Traceback (most recent call last):
File "train.py", line 149, in
train(config)
File "train.py", line 57, in train
model_module = DonutModelPLModule(config)
File "/home/souvic/Desktop/upwork1/donut/donut/lightning_module.py", line 35, in init
ignore_mismatched_sizes=True,
File "/home/souvic/Desktop/upwork1/donut/donut/donut/model.py", line 595, in from_pretrained
model = super(DonutModel, cls).from_pretrained(pretrained_model_name_or_path, revision="official", *model_args, **kwargs)
File "/home/souvic/anaconda3/envs/donut_official/lib/python3.7/site-packages/transformers/modeling_utils.py", line 2113, in from_pretrained
model = cls(config, *model_args, **model_kwargs)

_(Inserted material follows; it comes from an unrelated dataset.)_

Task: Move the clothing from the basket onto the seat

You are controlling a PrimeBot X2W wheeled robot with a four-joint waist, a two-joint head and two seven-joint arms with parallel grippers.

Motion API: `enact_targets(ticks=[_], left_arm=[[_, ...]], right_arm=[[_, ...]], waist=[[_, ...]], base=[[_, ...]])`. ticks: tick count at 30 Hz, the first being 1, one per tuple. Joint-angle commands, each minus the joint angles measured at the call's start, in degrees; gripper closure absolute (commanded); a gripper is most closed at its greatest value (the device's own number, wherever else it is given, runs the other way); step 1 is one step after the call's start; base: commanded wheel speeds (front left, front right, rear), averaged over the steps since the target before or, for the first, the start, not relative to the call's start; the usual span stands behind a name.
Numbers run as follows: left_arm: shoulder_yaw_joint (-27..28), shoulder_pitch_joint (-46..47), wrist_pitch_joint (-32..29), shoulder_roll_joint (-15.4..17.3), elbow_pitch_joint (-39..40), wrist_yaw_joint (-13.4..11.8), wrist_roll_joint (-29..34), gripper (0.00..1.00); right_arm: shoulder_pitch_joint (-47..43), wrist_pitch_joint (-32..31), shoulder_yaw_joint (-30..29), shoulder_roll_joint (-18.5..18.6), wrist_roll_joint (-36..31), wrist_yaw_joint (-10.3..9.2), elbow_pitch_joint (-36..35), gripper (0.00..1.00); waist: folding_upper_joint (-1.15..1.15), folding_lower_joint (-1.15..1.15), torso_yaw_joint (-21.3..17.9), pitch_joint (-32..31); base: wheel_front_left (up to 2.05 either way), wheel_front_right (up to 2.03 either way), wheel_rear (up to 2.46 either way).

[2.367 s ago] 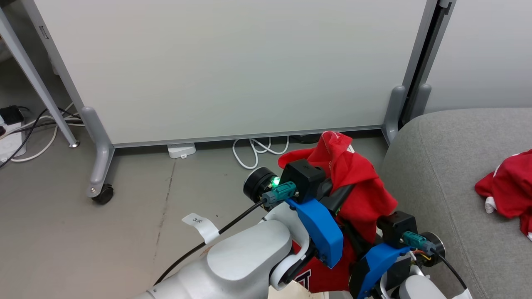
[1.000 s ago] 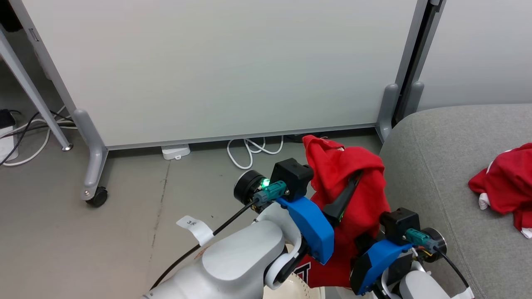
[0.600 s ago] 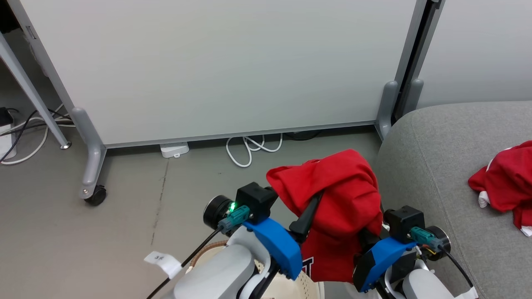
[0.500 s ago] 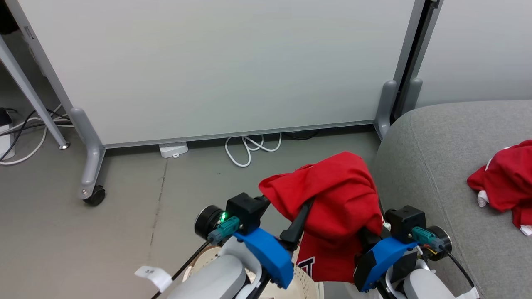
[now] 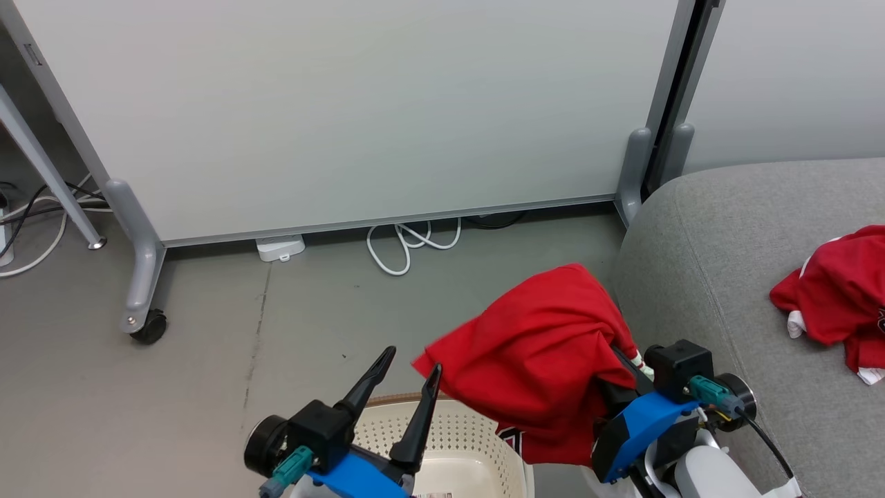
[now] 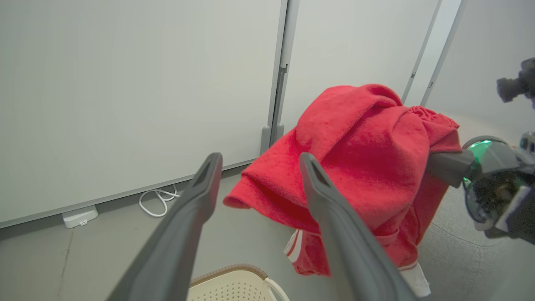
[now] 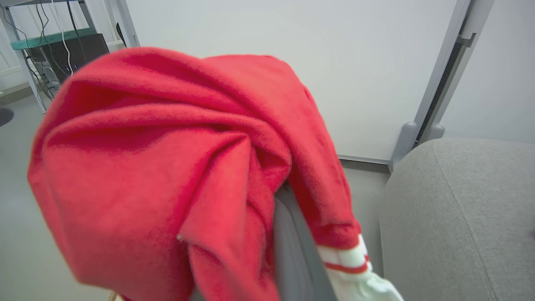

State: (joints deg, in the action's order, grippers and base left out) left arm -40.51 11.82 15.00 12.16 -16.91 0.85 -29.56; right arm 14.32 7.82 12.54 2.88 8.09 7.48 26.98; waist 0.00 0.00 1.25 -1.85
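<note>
Step in hand: carrying the second piece of clothing to the seat. One red garment (image 5: 539, 360) hangs draped over the right gripper (image 5: 622, 366), up in the air between the basket (image 5: 449, 443) and the seat's left edge (image 5: 691, 277). The other red garment (image 5: 836, 297) lies crumpled on the seat, toward its right side.

Right gripper: fingers buried under cloth. The right wrist view shows one grey finger (image 7: 292, 246) with fabric folded round it; probably pinching the garment, but I can't tell how the jaws stand.

Left gripper (image 5: 401, 377): fingers spread, nothing between them, over the basket's far rim. In the left wrist view the cloth sits just beyond its right finger, apart from it.

Next move, my call: swing the right arm rightward over the seat's rounded left edge, get the low hem fully past it, then let go. Risk: a trailing cuff snags or the garment slides down the seat's side onto the floor.

Materials:
- Garment: soft knit, limp, deep folds, white ribbed cuff with red stripe (image 7: 355, 263).
- Basket: stiff cream perforated plastic, brown woven-look rim.
- Seat: light grey woven upholstery, rounded corners, stitched seam.
</note>
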Motion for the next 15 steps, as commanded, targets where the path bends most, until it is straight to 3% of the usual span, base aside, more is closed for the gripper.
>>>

File "/home/souvic/Desktop/upwork1/donut/donut/donut/model.py", line 387, in init
name_or_path=self.config.name_or_path,
File "/home/souvic/Desktop/upwork1/donut/donut/donut/model.py", line 70, in init
num_classes=0,
File "/home/souvic/anaconda3/envs/donut_official/lib/python3.7/site-packages/timm/models/swin_transformer.py", line 500, in init
downsample=PatchMerging if (i < self.num_layers - 1) else None
File "/home/souvic/anaconda3/envs/donut_official/lib/python3.7/site-packages/timm/models/swin_transformer.py", line 408, in init
for i in range(depth)])
File "/home/souvic/anaconda3/envs/donut_official/lib/python3.7/site-packages/timm/models/swin_transformer.py", line 408, in
for i in range(depth)])
File "/home/souvic/anaconda3/envs/donut_official/lib/python3.7/site-packages/timm/models/swin_transformer.py", line 281, in init
mask_windows = window_partition(img_mask, self.window_size) # num_win, window_size, window_size, 1
File "/home/souvic/anaconda3/envs/donut_official/lib/python3.7/site-packages/timm/models/swin_transformer.py", line 111, in window_partition
x = x.view(B, H // window_size, window_size, W // window_size, window_size, C)
RuntimeError: shape '[1, 25, 10, 38, 10, 1]' is invalid for input of size 98304
Hi @Souvic, can you check if you changed input_size
in config(e.g. https://github.com/clovaai/donut/blob/master/config/train_cord.yaml#L8) to proper value?
Hi, this issue is related to the window_size
of the image encoder (swin).
For donut-base
, set the size of each axis to a multiple of 320, e.g., [640, 640], [960, 640], [1280, 960], etc.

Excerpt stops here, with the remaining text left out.